2. There must be the creation of a national bank in every country, in the tradition of Alexander Hamilton’s Bank of the United States or the Kreditanstalt für Wiederaufbau in Germany after World War II, so that state credit for productive investments can supply the physical economy with the necessary funds. The issuance of these credits must be guided by the principles of high and rising energy-flux density and the optimal increase of the productivity of productive capacities and the powers of labor through an emphasis on scientific and technological progress.
3. Among the participating countries, a system of fixed parities must be established, and cooperation treaties must be established among these sovereign states for the purpose of well-defined infrastructure and development projects. These treaties together will represent in fact a New Bretton Woods System as it was intended by Roosevelt, with the explicit intention of providing credit for the industrial development of the developing sector.

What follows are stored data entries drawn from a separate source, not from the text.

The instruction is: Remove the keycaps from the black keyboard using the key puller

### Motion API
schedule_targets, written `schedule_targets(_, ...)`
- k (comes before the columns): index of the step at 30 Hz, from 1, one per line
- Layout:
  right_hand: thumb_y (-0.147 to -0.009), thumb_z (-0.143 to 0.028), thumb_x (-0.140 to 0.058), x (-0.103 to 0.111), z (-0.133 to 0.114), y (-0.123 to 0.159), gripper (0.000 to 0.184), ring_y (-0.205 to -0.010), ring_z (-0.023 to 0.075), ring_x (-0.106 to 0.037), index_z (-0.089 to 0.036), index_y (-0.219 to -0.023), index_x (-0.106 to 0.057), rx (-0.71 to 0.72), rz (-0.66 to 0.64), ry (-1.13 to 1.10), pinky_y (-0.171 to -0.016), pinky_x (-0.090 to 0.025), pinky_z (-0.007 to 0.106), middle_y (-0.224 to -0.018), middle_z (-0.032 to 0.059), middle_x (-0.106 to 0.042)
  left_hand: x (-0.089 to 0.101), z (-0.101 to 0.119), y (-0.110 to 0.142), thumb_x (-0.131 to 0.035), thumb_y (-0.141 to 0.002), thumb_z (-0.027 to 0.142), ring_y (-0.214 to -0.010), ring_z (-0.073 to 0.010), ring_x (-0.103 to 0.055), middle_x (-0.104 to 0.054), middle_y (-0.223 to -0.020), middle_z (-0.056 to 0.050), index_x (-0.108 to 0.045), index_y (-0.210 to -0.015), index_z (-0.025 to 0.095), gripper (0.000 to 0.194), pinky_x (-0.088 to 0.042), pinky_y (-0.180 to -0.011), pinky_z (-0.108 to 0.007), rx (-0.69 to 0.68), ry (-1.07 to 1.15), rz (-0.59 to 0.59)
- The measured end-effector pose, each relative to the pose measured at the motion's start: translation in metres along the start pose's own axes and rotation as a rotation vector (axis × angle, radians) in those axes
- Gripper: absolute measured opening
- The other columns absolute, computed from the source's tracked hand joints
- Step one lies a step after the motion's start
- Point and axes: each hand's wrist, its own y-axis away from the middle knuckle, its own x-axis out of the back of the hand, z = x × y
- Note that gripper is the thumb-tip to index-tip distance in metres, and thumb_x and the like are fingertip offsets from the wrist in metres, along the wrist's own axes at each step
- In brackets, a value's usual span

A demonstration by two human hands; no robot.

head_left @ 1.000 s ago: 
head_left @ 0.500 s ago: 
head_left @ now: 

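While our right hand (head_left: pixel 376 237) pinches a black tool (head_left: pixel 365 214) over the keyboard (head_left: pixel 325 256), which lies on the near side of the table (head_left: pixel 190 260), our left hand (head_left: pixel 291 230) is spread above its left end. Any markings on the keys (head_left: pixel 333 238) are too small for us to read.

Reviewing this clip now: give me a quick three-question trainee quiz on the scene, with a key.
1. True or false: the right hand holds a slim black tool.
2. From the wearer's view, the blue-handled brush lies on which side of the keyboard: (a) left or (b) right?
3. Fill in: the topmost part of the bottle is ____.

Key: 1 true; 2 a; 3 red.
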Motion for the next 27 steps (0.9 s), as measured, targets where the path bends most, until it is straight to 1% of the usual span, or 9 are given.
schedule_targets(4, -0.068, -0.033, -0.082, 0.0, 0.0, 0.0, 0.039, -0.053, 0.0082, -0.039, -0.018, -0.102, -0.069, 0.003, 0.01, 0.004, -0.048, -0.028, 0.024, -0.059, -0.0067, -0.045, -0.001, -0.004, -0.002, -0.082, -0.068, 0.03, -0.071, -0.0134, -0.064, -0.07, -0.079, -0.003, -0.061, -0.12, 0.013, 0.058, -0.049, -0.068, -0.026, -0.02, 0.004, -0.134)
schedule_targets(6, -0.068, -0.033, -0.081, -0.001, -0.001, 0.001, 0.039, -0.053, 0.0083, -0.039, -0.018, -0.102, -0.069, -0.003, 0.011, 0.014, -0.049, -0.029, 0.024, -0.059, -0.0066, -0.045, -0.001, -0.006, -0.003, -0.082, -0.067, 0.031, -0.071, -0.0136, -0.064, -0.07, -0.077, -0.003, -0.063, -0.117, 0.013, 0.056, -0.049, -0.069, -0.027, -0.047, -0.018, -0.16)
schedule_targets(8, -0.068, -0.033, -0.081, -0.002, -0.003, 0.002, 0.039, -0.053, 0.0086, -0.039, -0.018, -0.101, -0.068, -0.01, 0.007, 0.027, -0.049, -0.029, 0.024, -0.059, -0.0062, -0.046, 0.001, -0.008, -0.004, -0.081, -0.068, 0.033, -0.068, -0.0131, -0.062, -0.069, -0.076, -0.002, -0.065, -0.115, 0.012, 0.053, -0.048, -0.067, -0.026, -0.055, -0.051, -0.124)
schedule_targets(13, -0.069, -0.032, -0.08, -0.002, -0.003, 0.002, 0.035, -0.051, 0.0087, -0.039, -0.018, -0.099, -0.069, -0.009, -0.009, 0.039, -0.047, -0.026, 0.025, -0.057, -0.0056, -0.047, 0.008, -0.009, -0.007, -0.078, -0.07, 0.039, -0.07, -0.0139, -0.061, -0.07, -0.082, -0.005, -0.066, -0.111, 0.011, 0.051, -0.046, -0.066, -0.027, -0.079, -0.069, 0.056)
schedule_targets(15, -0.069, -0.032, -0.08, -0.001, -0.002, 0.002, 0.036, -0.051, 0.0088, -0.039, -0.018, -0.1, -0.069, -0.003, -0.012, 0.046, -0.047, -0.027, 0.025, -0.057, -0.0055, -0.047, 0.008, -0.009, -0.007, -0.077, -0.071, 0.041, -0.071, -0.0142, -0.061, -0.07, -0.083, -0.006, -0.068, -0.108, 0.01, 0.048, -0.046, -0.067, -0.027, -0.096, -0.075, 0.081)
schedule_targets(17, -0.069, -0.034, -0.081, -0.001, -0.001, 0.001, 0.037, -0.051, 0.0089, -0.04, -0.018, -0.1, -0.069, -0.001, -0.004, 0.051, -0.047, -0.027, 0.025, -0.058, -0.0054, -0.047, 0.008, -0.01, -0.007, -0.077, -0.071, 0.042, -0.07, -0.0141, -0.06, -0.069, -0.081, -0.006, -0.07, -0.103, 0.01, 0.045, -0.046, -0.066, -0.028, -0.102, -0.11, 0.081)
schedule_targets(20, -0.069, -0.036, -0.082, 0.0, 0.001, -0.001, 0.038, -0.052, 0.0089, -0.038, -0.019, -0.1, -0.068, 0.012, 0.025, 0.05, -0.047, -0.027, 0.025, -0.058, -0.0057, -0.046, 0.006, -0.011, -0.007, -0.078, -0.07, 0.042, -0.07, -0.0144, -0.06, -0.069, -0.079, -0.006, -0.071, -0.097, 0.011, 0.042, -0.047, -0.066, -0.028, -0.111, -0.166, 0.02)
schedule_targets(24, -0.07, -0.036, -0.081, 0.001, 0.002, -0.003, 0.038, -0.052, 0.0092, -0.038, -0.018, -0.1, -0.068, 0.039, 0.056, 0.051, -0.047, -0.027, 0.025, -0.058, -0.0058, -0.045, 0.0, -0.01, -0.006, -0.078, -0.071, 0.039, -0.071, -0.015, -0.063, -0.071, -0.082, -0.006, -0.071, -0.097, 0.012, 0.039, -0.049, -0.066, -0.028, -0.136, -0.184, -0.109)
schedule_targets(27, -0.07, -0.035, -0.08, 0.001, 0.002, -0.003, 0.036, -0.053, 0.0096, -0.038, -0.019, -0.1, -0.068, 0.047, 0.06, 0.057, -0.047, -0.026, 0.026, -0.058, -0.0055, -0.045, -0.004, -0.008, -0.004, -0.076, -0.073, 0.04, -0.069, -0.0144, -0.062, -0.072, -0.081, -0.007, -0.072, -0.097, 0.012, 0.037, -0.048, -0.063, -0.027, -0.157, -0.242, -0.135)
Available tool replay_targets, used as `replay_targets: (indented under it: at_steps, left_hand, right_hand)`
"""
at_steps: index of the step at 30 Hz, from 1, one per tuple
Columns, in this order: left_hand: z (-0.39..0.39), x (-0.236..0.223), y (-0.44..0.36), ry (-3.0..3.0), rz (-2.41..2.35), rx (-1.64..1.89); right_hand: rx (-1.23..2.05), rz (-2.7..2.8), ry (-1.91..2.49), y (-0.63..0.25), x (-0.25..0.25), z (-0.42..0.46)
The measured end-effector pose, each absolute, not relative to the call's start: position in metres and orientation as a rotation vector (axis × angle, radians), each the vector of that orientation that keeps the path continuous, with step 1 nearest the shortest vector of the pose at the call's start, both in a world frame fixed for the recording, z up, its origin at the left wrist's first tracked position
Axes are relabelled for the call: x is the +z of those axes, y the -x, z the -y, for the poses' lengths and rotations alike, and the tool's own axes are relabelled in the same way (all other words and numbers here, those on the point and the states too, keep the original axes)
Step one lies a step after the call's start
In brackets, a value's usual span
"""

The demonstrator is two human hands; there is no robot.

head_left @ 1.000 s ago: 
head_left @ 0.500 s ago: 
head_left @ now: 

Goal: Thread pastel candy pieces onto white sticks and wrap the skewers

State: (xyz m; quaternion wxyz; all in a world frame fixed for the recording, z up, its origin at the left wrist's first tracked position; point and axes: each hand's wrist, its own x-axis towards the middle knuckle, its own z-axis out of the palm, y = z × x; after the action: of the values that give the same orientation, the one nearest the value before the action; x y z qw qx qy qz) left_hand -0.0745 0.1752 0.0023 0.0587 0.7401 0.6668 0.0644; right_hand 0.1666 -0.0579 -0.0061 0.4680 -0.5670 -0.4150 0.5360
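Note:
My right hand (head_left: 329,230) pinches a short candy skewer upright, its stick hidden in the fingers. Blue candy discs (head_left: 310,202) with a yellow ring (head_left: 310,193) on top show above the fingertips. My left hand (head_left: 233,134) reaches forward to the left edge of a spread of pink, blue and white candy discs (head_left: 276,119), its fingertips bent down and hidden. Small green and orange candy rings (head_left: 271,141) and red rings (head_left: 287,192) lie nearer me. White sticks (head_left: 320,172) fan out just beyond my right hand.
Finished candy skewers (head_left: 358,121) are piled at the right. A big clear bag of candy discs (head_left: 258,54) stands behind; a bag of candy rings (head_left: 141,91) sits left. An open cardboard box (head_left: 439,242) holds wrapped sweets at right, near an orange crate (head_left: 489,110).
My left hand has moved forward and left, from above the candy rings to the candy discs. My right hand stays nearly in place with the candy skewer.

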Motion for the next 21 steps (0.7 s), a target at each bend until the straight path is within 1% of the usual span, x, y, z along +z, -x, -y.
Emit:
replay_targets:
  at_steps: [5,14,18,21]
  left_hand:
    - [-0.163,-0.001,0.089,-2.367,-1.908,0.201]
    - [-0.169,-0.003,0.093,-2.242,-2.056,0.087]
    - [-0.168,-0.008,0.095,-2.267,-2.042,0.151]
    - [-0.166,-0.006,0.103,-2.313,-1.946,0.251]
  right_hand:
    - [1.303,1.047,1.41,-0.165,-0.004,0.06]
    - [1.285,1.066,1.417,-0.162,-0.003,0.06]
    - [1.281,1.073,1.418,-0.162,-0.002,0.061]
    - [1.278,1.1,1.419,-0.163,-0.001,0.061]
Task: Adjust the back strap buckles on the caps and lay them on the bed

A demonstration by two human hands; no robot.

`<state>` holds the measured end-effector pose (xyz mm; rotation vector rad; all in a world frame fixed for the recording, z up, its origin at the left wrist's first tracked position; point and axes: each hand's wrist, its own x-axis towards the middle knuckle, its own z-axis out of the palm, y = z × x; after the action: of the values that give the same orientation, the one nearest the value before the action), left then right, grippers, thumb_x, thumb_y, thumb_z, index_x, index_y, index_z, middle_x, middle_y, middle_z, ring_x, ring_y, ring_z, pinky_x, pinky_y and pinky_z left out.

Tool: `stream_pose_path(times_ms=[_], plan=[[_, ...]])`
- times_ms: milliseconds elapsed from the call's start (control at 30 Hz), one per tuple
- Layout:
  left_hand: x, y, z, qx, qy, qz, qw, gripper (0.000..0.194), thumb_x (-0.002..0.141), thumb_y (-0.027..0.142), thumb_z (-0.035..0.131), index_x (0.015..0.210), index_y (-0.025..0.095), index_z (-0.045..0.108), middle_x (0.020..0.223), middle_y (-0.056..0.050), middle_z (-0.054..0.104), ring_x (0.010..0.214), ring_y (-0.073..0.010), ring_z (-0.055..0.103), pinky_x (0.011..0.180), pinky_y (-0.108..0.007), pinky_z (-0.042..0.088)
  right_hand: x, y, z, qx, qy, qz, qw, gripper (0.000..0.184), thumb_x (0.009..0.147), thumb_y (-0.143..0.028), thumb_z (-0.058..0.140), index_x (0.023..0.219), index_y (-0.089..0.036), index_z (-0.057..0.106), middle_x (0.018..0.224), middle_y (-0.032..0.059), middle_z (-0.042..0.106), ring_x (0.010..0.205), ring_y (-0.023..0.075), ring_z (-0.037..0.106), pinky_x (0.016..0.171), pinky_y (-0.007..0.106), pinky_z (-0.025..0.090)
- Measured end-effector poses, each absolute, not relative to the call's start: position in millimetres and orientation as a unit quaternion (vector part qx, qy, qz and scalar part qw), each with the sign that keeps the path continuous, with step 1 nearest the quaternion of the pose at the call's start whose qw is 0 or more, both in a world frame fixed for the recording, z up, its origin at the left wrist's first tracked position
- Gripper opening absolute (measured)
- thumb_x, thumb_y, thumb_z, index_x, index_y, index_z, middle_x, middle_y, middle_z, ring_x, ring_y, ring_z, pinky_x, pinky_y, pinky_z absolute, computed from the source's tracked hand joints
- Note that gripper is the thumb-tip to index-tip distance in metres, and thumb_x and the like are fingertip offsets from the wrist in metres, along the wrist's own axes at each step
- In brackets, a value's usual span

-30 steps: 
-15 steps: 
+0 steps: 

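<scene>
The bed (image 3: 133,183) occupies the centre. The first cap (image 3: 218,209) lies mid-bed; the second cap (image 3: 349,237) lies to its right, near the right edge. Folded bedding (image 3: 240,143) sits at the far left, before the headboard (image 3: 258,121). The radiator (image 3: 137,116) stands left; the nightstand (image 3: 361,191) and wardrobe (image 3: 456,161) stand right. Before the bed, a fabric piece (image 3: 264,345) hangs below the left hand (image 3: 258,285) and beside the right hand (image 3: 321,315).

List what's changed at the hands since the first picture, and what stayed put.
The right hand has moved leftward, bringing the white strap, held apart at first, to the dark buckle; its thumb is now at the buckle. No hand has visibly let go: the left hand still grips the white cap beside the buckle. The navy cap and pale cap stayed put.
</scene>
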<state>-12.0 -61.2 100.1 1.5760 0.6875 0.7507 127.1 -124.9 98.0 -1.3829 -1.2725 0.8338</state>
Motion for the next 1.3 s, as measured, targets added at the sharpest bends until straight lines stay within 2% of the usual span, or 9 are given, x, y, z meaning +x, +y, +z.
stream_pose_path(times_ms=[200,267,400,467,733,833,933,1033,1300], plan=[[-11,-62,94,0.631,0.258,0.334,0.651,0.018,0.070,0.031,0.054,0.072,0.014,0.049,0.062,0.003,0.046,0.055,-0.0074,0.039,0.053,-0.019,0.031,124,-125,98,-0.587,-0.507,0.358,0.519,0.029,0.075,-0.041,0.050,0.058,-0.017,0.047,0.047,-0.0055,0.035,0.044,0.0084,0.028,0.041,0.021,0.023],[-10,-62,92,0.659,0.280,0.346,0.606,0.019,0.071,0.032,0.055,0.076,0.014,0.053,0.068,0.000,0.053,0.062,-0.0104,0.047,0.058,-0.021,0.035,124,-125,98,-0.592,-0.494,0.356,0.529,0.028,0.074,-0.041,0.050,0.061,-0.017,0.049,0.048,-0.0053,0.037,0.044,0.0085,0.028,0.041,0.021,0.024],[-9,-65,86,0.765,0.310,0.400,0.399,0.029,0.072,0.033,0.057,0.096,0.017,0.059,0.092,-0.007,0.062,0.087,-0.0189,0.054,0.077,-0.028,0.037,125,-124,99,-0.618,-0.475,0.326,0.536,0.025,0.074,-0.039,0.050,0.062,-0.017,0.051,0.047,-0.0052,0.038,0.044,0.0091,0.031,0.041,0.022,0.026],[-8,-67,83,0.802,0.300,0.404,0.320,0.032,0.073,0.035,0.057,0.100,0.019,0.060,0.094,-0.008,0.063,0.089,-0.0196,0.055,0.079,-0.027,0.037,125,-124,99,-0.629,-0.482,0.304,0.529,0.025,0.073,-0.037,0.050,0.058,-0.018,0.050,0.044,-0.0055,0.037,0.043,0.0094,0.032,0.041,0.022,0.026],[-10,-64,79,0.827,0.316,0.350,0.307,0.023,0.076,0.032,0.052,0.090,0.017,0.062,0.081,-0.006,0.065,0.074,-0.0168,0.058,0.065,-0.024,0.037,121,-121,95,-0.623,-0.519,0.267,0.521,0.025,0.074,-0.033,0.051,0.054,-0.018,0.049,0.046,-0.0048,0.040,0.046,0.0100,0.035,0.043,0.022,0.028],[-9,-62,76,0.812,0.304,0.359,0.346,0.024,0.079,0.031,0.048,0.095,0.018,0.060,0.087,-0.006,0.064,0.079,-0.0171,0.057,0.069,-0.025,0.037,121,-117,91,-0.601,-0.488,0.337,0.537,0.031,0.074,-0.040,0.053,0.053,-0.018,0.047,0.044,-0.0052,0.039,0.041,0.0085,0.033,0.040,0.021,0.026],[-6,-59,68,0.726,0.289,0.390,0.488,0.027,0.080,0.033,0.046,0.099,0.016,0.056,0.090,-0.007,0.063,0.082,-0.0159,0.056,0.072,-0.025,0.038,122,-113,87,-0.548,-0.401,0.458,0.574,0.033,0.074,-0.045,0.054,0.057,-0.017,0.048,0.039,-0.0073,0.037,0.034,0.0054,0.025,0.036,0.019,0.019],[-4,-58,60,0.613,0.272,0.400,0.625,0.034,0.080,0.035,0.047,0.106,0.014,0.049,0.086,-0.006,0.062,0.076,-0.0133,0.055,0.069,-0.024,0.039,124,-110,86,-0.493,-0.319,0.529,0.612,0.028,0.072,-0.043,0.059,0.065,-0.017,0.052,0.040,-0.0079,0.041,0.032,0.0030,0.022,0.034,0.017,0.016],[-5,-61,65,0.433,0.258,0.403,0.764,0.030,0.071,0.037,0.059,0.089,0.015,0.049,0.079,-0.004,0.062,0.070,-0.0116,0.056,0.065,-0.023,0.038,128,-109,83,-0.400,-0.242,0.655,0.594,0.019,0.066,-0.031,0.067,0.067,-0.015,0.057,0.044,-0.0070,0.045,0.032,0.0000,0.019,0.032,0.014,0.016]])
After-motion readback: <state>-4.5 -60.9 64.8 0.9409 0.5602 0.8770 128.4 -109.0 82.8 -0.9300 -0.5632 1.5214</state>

4. An urgent increase in the productivity of the world economy—to accommodate a world population of presently almost 8 billion people—must be facilitated through an international crash program for the realization of thermonuclear fusion power and other advanced technologies, such as in optical biophysics and the life sciences, in order to find solutions to challenges such as the coronavirus. This facilitation of a productivity increase will also require international cooperation in space technology and travel, which can establish the necessary next higher economic platform for the world economy, as this has been developed by the economist Lyndon LaRouche.
We, the signers, are making this urgent appeal to the governments mentioned, to act in this moment of an extraordinary challenge to the safety and existence of all of mankind—to correct the mistakes of the present system, which led to this present crisis—and to return to the principles of the common good, of the sovereignty of nation states, and food and energy security, while we adopt a vision for the common aims of mankind and a community of the shared future of humanity.
There is no better time to implement these urgent changes than now, in the year of Beethoven, whose monumental work is a beautiful metaphor for a new paradigm for a better future of the human species.